WHAT TO DO – Below this sentence is a listing; return exactly its lines from the one with "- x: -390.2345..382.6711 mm" to the one with "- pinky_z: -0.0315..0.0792", both kept, and nothing more.

Segment Open

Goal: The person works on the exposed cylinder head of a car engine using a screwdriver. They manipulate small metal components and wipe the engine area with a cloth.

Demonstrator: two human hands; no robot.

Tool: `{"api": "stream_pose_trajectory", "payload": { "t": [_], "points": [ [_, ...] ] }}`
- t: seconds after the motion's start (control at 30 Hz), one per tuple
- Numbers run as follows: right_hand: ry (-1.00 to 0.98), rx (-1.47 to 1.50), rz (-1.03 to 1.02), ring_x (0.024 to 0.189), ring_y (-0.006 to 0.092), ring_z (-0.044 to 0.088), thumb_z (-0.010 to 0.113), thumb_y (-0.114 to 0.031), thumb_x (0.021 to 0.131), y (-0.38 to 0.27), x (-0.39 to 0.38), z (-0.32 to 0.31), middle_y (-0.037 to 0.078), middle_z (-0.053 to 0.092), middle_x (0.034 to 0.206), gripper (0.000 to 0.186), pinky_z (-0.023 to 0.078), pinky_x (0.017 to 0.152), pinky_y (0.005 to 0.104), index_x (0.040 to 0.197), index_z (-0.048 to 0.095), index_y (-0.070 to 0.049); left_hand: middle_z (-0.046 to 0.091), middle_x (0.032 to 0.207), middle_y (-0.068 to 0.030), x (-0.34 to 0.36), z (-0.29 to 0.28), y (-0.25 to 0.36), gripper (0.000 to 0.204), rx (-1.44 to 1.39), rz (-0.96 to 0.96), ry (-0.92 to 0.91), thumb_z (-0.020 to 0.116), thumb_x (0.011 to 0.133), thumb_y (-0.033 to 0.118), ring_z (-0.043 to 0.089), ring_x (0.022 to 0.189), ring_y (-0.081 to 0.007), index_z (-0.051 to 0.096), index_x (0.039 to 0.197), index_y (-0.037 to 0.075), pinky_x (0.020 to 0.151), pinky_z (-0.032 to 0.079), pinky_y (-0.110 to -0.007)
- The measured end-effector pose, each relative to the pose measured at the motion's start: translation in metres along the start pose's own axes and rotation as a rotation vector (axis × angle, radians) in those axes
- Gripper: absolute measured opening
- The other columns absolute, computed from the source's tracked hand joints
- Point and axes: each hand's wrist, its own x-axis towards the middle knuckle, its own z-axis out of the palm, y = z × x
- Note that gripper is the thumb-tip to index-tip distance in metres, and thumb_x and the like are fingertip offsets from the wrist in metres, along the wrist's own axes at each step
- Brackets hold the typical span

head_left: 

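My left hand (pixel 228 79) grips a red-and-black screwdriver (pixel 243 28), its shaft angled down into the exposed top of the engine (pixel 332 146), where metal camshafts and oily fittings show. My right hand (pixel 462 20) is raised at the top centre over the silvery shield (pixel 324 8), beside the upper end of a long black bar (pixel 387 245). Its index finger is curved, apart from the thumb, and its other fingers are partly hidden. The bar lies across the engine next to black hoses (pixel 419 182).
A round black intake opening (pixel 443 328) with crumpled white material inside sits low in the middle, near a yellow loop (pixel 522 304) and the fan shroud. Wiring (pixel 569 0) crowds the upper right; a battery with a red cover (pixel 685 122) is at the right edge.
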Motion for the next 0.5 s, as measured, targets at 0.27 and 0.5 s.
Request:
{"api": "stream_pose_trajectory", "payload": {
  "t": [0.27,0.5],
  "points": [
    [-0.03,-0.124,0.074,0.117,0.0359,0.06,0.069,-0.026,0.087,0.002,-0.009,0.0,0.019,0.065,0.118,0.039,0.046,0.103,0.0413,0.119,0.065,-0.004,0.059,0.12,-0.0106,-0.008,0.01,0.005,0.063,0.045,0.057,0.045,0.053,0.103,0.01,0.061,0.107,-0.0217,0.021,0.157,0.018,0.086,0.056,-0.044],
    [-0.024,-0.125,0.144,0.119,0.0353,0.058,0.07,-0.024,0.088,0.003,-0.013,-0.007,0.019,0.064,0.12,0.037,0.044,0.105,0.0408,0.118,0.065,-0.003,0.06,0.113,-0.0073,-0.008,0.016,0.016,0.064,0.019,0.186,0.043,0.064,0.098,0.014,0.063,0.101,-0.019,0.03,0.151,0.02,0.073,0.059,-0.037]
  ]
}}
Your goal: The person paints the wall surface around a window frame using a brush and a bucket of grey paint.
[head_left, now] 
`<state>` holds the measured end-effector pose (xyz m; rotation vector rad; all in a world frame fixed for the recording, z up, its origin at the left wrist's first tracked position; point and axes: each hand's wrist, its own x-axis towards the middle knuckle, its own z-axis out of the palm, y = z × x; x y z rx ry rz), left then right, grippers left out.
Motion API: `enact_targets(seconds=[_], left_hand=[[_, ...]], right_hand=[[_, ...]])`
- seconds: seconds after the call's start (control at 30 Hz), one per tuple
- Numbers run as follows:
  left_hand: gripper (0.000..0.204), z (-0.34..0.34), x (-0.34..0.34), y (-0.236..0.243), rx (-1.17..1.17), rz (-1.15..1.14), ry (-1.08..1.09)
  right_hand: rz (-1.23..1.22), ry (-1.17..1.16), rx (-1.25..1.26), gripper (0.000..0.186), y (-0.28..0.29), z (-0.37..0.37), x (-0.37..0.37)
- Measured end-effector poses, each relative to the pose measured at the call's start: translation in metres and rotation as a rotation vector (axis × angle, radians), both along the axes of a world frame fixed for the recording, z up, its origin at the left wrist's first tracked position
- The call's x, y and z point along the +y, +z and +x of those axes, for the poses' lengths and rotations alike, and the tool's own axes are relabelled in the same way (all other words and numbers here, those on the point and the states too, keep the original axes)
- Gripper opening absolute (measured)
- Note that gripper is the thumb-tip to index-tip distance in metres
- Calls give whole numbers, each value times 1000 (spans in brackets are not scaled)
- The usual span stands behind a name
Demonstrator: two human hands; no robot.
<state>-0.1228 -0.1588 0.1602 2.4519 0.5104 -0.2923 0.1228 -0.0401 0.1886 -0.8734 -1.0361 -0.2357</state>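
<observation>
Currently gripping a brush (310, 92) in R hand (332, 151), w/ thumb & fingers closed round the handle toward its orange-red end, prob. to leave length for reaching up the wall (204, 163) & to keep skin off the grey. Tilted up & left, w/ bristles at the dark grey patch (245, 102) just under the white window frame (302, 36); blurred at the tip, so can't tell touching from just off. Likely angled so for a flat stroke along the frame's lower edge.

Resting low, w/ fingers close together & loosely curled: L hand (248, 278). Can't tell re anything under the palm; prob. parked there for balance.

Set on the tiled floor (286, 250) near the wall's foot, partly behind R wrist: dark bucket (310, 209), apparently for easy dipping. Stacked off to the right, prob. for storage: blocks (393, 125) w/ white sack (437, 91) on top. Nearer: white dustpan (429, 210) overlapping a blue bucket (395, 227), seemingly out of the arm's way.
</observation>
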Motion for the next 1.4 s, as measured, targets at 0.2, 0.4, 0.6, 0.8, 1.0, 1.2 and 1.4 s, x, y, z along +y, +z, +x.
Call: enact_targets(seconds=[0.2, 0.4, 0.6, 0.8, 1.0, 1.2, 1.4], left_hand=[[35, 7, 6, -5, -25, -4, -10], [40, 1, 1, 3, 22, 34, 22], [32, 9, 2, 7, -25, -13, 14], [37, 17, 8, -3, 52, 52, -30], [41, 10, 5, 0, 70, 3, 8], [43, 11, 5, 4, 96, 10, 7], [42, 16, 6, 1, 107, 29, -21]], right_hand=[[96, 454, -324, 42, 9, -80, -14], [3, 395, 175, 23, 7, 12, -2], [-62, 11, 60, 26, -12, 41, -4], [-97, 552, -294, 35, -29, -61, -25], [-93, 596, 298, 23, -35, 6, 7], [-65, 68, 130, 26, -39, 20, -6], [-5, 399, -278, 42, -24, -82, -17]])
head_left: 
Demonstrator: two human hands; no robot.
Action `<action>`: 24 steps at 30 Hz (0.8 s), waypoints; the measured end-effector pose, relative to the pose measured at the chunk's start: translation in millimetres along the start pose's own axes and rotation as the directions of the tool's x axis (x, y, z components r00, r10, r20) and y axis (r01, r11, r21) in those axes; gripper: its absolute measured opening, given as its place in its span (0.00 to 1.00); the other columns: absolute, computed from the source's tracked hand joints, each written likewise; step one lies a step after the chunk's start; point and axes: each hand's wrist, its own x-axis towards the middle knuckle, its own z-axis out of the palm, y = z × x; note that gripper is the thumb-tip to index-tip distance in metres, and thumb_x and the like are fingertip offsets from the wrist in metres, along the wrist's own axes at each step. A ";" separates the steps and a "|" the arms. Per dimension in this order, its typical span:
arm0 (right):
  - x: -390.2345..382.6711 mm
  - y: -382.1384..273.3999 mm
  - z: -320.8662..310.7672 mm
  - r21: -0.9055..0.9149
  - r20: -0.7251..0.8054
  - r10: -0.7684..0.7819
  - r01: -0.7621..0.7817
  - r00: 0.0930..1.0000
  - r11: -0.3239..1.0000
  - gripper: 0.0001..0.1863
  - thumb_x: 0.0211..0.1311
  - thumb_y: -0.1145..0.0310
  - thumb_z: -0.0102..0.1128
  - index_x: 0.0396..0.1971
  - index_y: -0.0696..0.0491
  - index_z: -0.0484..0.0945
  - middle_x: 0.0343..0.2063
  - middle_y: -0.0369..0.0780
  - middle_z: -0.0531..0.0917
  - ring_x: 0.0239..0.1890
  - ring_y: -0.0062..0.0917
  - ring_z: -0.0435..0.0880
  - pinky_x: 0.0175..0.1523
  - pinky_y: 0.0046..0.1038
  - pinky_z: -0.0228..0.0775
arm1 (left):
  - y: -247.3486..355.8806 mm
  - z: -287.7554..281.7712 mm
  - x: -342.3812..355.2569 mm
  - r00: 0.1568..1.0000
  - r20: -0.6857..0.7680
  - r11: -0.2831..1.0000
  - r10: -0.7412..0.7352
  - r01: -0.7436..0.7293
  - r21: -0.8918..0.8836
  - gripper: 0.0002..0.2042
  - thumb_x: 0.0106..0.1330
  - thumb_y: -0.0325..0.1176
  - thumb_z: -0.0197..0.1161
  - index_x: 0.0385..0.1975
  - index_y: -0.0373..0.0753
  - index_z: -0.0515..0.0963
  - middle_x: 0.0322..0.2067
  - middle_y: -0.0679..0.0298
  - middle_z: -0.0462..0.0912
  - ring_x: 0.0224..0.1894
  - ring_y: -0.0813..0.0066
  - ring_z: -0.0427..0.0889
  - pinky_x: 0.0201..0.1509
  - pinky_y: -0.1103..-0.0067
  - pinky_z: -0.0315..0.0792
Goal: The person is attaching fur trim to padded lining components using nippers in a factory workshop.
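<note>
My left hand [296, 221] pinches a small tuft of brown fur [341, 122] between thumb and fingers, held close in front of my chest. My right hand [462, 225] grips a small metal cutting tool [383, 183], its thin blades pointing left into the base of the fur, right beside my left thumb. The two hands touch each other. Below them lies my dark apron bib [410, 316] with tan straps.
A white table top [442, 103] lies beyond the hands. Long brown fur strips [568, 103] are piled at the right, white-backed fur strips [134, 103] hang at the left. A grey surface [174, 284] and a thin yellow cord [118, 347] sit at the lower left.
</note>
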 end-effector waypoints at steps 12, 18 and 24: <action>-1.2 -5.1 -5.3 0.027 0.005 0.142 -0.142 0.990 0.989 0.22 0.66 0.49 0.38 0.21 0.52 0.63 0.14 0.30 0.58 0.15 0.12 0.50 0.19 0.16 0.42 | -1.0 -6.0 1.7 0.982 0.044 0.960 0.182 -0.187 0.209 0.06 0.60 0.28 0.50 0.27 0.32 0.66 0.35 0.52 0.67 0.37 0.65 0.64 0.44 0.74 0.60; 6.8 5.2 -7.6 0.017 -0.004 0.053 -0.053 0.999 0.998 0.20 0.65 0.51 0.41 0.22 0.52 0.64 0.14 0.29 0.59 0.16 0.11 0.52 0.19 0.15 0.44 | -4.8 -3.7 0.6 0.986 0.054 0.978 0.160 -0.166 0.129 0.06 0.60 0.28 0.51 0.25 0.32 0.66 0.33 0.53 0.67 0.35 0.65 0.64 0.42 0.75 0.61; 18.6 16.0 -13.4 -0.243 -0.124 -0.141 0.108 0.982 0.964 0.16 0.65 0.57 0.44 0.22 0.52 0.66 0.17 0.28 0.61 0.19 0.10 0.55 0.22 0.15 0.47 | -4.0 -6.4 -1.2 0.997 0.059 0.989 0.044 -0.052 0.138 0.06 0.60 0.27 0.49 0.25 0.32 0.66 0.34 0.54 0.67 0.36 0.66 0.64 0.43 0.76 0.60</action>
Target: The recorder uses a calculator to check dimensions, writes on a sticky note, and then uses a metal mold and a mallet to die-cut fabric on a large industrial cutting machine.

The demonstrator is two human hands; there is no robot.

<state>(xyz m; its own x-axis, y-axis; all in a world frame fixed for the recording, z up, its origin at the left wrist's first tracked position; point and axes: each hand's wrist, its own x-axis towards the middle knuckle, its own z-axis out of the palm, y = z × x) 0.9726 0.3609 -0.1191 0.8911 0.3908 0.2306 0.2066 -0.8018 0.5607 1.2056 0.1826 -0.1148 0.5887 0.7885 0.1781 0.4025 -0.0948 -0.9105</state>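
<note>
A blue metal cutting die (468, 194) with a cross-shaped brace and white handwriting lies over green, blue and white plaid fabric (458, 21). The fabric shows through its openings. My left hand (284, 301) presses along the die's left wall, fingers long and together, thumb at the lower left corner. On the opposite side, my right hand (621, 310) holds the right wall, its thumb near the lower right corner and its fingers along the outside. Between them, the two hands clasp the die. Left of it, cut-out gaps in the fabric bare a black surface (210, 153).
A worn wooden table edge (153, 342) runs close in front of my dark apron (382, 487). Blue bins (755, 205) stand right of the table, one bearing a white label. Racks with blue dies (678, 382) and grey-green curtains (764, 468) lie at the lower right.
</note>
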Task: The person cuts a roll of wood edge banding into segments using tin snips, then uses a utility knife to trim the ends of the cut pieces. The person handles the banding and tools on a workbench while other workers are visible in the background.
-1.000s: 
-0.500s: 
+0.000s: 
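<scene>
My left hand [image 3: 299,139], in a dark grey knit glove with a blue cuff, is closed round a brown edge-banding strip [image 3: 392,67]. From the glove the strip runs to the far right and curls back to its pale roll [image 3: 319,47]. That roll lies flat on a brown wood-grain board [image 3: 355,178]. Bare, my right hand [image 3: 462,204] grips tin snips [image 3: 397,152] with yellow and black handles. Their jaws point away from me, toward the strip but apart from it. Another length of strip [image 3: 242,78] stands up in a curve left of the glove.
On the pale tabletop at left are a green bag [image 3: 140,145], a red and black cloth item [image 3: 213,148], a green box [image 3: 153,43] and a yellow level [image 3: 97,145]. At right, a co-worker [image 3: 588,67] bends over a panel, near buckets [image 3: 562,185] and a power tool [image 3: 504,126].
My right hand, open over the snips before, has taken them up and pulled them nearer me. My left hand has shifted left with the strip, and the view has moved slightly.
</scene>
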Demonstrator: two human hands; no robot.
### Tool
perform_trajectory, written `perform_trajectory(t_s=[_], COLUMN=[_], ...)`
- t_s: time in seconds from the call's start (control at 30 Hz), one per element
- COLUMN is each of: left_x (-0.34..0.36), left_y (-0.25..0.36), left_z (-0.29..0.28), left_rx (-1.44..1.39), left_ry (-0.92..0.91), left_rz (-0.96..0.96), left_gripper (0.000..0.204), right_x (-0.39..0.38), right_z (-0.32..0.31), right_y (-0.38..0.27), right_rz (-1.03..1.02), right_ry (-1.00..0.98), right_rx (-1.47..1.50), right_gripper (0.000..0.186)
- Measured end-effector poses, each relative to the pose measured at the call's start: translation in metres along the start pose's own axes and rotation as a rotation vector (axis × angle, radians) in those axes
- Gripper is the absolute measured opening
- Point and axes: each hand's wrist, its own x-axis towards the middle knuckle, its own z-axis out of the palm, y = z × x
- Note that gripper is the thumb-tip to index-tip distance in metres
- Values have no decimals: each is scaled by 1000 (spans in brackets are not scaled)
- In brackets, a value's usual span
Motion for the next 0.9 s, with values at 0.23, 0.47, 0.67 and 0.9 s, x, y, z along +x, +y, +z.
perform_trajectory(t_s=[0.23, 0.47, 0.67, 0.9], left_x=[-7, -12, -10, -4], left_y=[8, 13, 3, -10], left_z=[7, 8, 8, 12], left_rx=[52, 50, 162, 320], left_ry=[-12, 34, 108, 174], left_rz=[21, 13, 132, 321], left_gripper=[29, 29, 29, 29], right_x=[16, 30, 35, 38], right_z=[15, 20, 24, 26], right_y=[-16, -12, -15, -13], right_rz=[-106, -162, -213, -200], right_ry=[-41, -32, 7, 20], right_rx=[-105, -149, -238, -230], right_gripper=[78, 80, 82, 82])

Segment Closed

REPLY –
  - x: -390.2345..382.6711 mm
  - y: -382.1384..273.3999 mm
  - z: -320.8662..310.7672 mm
  - r21: -0.9055..0.9149
  - r20: -0.7251..0.8054
  - r10: -0.7684..0.7819
  - r01: -0.7621..0.7817
  - r00: 0.0930..1.0000
  - r11: -0.3239..1.0000
  - gripper: 0.0001..0.1863
  - thumb_x: 0.0211..0.1311
  - thumb_y: -0.1145..0.0310
  - thumb_z: -0.0102..0.1128
  - index_x: 0.0396..0.1971
  - index_y: -0.0696..0.0491
  - index_z: -0.0484..0.0945
  - middle_x: 0.0343..0.2063
  - middle_y: -0.0369..0.0780
  - middle_z: -0.0531..0.0917
  - ring_x: 0.0239..0.1890
  - ring_y: -0.0062..0.0917
  - ring_z: -0.0435..0.0880
  - pinky_x: 0.0175..0.1523
  - pinky_y: 0.0046..0.1038
  - pinky_z: -0.0228..0.0775
arm1 (left):
  - y: -247.3486..355.8806 mm
  - z: -287.7554..281.7712 mm
  - x: -342.3812..355.2569 mm
  - r00: 0.1568..1.0000
  - r20: -0.6857..0.7680
  - r11: -0.2831..1.0000
  - r10: -0.7412..0.7352
  - r01: -0.7436..0.7293
  - r21: -0.8918..0.8836
  - gripper: 0.0002..0.2042
  - thumb_x: 0.0106..0.1330
  - thumb_y: -0.0325..0.1176
  - thumb_z: -0.0197..0.1161
  - index_x: 0.0385..0.1975
  - index_y: -0.0373..0.0753
  - index_z: -0.0515..0.0963
  - middle_x: 0.0322..0.2067
  - middle_y: -0.0679..0.0298
  - middle_z: -0.0462..0.0912
  - ring_x: 0.0224..0.1894
  - ring_y: -0.0813..0.0066
  - ring_z: -0.0427..0.0889
  - pinky_x: 0.0201..0.1509
  - pinky_y: -0.1103..-0.0067
  - pinky_z: -0.0315..0.0792

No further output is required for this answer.